Any way to get this to read core1 and core2 via two independent short-cuts,.
I can them put these into the startup folder and have them running automatically at windows startup.

Thanks..


----------



## W1zzard (Jan 17, 2011)

not at this time. i'll look into a command line option for selecting cards


----------



## Fizzer (Jan 18, 2011)

W1zzard said:


> not at this time. i'll look into a command line option for selecting cards




Would be great...  Plenty of multiple GPU setups out there. a command line switch you can add to the .exe command of a shortcut would be great.

Look forward to it 

Thanks


----------



## kevin666 (Feb 9, 2011)

Fizzer said:


> Would be great...  Plenty of multiple GPU setups out there. a command line switch you can add to the .exe command of a shortcut would be great.
> 
> Look forward to it
> 
> Thanks



i second that. i finally figured out the -minimize command but now i still need to select the other card, because by default it selects my second card which runs alot cooler in windows because its not in use. and it would be nice to have an option for F instead of C. because with LCDSirreal or whatever its called on my g15 keyboard it will only let me see the temp in c not f. thats not a big deal though im more concerned about selecting the other card by default.


----------



## W1zzard (Feb 9, 2011)

the attached build adds a -card <index> command, first card is 1, so: gpuz.exe -card 1

please test and feedback


----------



## kevin666 (Feb 9, 2011)

W1zzard said:


> the attached build adds a -card <index> command, first card is 1, so: gpuz.exe -card 1
> 
> please test and feedback



perfect!  -minimized -card 2 worked


----------



## Fizzer (Feb 10, 2011)

Awsome.  With the amount of multi-card / GPU set-ups, this is definitely a a good extension to the commands.

Thanks alot.


----------



## W1zzard (Feb 10, 2011)

if feedback here says it works then this will be included in the next build


----------



## oily_17 (Feb 10, 2011)

Windows 7 Ultimate x64, 2x HD4870......Works fine

Thanks!!


----------



## i43 (Feb 17, 2011)

*radeon 4870x2 and GPU-Z.0.5.1 (ccc v11.2) W7U 32b*

Hi all  
I still have HD4870x2(Saphiere), just today renewed all ATI drivers and updated things to latest releases 
then i noticed (may be? some anomalies? ) aka just simply by load /run  GPU-Z.0.5.1 ! 

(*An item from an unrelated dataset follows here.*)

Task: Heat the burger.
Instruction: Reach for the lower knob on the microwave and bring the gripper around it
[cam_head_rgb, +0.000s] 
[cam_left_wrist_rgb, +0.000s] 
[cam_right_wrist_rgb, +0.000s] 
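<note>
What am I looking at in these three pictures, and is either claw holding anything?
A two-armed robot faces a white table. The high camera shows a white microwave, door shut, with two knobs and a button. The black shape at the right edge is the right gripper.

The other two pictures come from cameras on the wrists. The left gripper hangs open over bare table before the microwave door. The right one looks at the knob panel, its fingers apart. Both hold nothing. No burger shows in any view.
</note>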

GPU1 temperature rising and power draw rising - when just idling on desktop ?? No touching any 3D apps what ever... 
and closing GPU-Z - the problem goes away    


Shortly, the routine was like this: 
_On idle/desktop (w7 Ult. 32bit)_

1.load Everest sensor page and check  temps and power usage etc. 
most amaizes me readouts on fields: "GPU VRM (by Everest)" or "VDDC Current (by GPU-Z)" 

*GPU1: GPU VRM	12.19 A
	GPU2: GPU VRM	12.19 A*

2. Load Catalyst CC(v.11.2) and go to Performance -> AMD Overdrive page  
to check temps and clocks, as i test it without overclocking, so the numbers/readouts are   

*GPU:1 - Gpu Clock=507Mhz // Gpu Memory = 500Mhz   
	GPU:2 - Gpu Clock=507Mhz // Gpu Memory = 500Mhz 

	GPU:1 - Temp=72 C / Activity=0% / Fan Speed=27% 
	GPU:2 - Temp=53 C / Activity=0% *

3. Now i load GPU-Z.0.5.1 (no matter or no differences how many instances, 1 or 2, 
but usually i have loaded 2 instances , anyway that's currently optional ..so)
the readings i get are here:


1) Everest sensor page is running and it updates sensor readings in 3- sec interval so   
	GPU1: GPU VRM	*28.45 A*
	GPU2: GPU VRM	*12.19 A*


2) Catalyst CC(v.11.2) 
	GPU:1 - Gpu Clock=750Mhz // Gpu Memory = 900Mhz ! ' it rizes clocks for this GPU! only    
	GPU:2 - Gpu Clock=507Mhz // Gpu Memory = 500Mhz !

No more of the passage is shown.